Traditional healers, like medical doctors, are not a homogenous group (Ensink & Robertson, 1999). The term traditional healer is an umbrella concept that encompasses different types of healers with different types of training and expertise.
Researchers have identified different types of traditional healers in different regions (Freeman & Motsei, 1992; Green & Makhubu, 1984).
In the Bapedi tribe, traditional healers are generally called ‘dingaka’ or ‘mangaka’. The different types of traditional healers include, diviners (‘Ngaka ya ditaola’), Sanusi (‘Sedupe’), traditional surgeons and traditional birth attendants (‘Babelegisi’).
The diviner uses bones and the spirits of the ancestors to diagnose and prescribe medication for different physiological, psychiatric and spiritual conditions.

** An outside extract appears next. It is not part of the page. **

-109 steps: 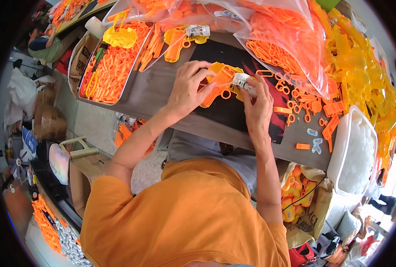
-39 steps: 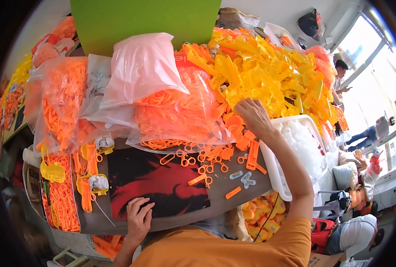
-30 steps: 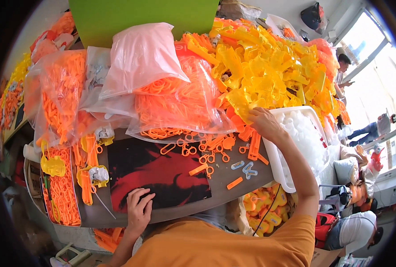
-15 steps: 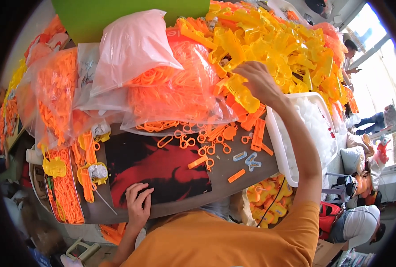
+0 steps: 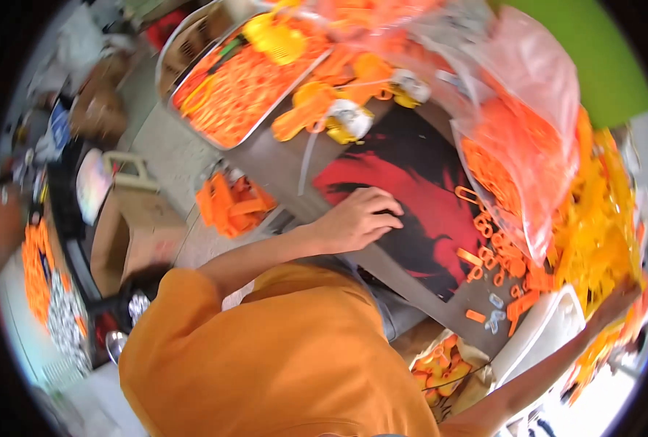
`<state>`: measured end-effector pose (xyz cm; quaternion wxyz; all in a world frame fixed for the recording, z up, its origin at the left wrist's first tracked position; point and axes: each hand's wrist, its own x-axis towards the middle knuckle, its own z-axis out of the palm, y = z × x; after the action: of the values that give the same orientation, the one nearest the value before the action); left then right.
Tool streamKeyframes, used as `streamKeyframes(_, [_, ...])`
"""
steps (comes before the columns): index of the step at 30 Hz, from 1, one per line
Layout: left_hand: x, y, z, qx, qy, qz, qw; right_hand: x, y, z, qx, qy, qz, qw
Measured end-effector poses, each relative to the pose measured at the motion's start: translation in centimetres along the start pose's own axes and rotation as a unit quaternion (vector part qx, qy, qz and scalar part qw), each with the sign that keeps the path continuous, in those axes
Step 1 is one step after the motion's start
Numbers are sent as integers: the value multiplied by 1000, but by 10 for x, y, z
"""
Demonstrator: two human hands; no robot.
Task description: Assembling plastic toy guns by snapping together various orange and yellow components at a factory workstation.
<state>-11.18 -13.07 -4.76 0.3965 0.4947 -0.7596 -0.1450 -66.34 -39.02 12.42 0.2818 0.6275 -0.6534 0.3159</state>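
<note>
My left hand [image 5: 360,218] rests on the near edge of a black and red mat [image 5: 411,182], its fingers loosely bent and apart, with nothing seen in them. At the far right, my right arm reaches to the heap of yellow plastic shells [image 5: 593,240]. There my right hand [image 5: 621,298] is small and blurred, and its fingers cannot be made out. Orange clips and rings [image 5: 493,251] lie between the mat and a clear bag of orange parts [image 5: 517,153]. Small pale blue pieces [image 5: 495,320] lie close to the table's near edge.
A white bin [image 5: 542,339] stands by my right forearm. Left of the mat are yellow and orange assemblies [image 5: 349,120] and a tray of orange parts [image 5: 240,95]. Below the table sit orange pieces [image 5: 233,204] and a sack of yellow-orange parts [image 5: 440,368]. A cardboard box [image 5: 138,233] stands on the floor.
The view has swung left and tilted, so the table now slants and more floor shows at left. My right hand stays at the yellow heap; my left stays on the mat's edge.
</note>
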Motion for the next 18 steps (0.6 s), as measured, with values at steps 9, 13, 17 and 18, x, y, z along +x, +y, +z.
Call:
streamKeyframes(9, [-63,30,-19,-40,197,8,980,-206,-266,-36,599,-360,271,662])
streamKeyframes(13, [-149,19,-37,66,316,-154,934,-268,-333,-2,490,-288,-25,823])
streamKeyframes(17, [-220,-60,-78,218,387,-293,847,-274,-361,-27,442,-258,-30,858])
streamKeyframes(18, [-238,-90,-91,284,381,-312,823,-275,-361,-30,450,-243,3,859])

This category includes those that deal with ‘mafofonyane’ (schizophrenia) and ‘malopo’ (being possessed by the spirits of the ancestors that can be healed without the possessed person becoming a traditional healer him or herself). ‘Malopo’ can be treated by a combination of therapies that include dance (Hammond-Tooke, 1989).
A Sanusi can be both a diviner and herbalist, or as is the case in the African independent Christian churches, in the form of a prophet or what the Zion Christian Church calls ‘lebone’.
This is someone who is possessed by the Holy Spirit and is able to foretell the future and advice on how to avert an undesirable event.
For healing purposes, some of the prophets, as is the case with the prophets in the Aladura church in Nigeria, use water in addition to prayers (Rinne, 2001). They often combine the Christian Holy Spirit with the ancestral spirit which falls within the realm of traditional healing (Truter, 2007).
According to Green and Makhubu (1984), the ‘baporofeta’ (prophets) emerged out of independent churches that sought to Africanise Christianity by including African traditions and customs in their religious practice.
The ‘baporofeta’ and the ‘Africanness’ of the independent churches are some of the major aspects that attract millions of Africans to these churches; hence, the Zion churches are the largest in South Africa (Anderson, n.d.).
It is, however, noteworthy that Green and Makhubu (1984) do not regard the ‘baporofeta’ category as traditional healers although they concede that they share a common theory of health and disease with traditional healers.
The basic difference between faith healers and traditional healers is that the former receive guidance from God and the Angels while the latter are guided by the ancestral spirits.
What is confusing about their argument is that some of the former use herbs at times; how this is connected to God and Angels is not entirely clear (Green & Makhubu, 1984).
Contrary to Green and Makhubu‘s (1984) assertion that ‘baporofeta’ are not traditional healers, the Traditional Health Practitioners Act of South Africa classifies the ‘baporofeta’ as traditional healers (Government Gazette, 2005).
Traditional surgeons include those who are qualified, accredited, trusted and recognised by village chiefs to perform circumcision on boys (Government Gazette, 2005).
Their practice and expertise as surgeons can also encompass the practices and expertise of other types of traditional healers such as diviner and sedupe/sanusi.
Traditional birth attendants are usually older women who have perfected the skill of midwifery over the years through experiencing, witnessing and assisting in many births throughout their adult lives. The skill is transferred from one generation to the other. As a result, any older woman can become a birth attendant.
It remains to be seen if the traditional birth attendant category will survive for long, as more Africans people prefer to give birth in hospitals and not at home as was previously the case.